En total 42 jornadas, salieron y acamparon, salieron y acamparon.

 


Además de jornadas, hay también sazones

En Hechos de los Apóstoles vemos una expresión del Señor Jesús, cuando los apóstoles le preguntaron si había de restaurar el reino de Israel en ese tiempo;  El les contestó:  "No os toca a vosotros saber los tiempos o las sazones, que el Padre puso en su sola potestad" (Hechos 1:7).  Así que existe algo como lo que el Señor Jesús llamó “sazones”.  La sazón es un punto especial en el proceso.

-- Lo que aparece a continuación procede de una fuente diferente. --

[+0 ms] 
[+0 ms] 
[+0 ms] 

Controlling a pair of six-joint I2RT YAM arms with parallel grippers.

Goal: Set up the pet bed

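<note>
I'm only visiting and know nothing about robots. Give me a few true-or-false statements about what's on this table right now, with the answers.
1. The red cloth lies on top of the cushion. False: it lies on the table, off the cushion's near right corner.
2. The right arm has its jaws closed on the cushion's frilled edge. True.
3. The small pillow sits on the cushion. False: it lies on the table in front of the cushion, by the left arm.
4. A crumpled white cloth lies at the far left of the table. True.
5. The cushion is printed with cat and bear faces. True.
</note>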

En la vida espiritual se tiene una sucesión de experiencias, un cambio de circunstancias de tanto en tanto, lo cual se significa con las jornadas; y éstas son según las sazones.  Cuando ya se aprendió algo, entonces es necesario avanzar.  Por eso se habla en el Pentateuco de  "mudar el campamento" de tanto en tanto. Cuando Dios juzga que ya se aprendió una lección, ve que es la sazón para comenzar a aprender otra.  Entonces se muda el campamento y comienza otra jornada.  Proverbios dice que "La senda de los justos es como la luz de la aurora que va en aumento hasta que el día es perfecto" (Prov.4:18).    Se avanza poco a poco.  No podemos estar siempre en lo mismo.  En Oseas se nos dice que Efraín era como una torta no volteada.  Es decir, muy cocinada por un lado, pero cruda en el otro lado.  A veces pasamos años en lo mismo.  Esa cara de la torta ya esta requemada, y sin embargo hay otras cosas de Dios, de Su Palabra, de la vida espiritual, en las cuales estamos todavía crudos a pesar de los años.  Es por eso que llega el punto en que Dios decide voltear la torta, cambiar a nuevas circunstancias y enseñarnos nuevas lecciones.  Jeremías 48 nos dice que puesto que Moab estuvo siempre reposado y no fue trasvasado de vaso en vaso, por eso quedó su olor en él y su sabor no cambió.  Hay personas de mucho tiempo en las congregaciones que siguen siendo niños en Cristo  y no han madurado.  Por eso Dios dice a Moab que le enviará trasvasadores que romperán sus odres y lo vaciarán.  Solamente así podrá madurar.  Los odres viejos no sirven para el vino nuevo.  Las viejas estructuras eclesiásticas amordazan al Espíritu.  Por eso el Señor, para poder dar vino nuevo a su pueblo, se ve precisado a romper los odres viejos, y a trasvasar a Su pueblo hacia nuevas experiencias más profundas.  Quizá ésta es ya la hora para muchos creyentes, en que sus odres se romperán, su campamento se mudará, saldrán de estaciones viejas y comenzará una nueva jornada, con la torta volteada para no quedar crudos en muchas otras cosas de Dios en las que todavía no han entrado en sazón. Nuestro Dios es el Dios de las jornadas y lo hace así con Su pueblo para madurarlo y darle el sabor y el olor de Cristo, hasta que el día sea perfecto.o



[1]Enseñanza a la iglesia en la localidad de Tunjuelito, Santafé de Bogotá, D.C., Colombia, América del Sur, enero 31 de 1993.